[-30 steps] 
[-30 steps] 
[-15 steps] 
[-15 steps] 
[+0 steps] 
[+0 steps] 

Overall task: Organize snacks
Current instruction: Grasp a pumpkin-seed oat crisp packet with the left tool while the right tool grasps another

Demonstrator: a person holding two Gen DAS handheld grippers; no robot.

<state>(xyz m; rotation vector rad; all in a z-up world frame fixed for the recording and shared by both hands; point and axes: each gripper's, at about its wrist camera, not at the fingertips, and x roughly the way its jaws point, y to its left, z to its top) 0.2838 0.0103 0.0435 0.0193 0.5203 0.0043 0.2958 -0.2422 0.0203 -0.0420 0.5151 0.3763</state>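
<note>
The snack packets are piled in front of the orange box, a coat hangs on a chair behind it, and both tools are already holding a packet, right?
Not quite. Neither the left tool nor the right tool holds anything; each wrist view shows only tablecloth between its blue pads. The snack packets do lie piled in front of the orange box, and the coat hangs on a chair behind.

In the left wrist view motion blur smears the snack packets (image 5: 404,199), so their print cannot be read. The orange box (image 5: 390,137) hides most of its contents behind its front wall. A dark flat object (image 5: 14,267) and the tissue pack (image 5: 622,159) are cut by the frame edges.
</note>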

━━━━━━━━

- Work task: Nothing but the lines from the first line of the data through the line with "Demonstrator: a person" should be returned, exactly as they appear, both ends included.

- Response to the exercise:
[-30 steps] 
[-30 steps] 
[-15 steps] 
[-15 steps] 
[+0 steps] 
[+0 steps] 

Overall task: Organize snacks
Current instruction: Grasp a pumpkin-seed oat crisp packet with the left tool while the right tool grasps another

Demonstrator: a person holding two Gen DAS handheld grippers; no robot.

The output is finished.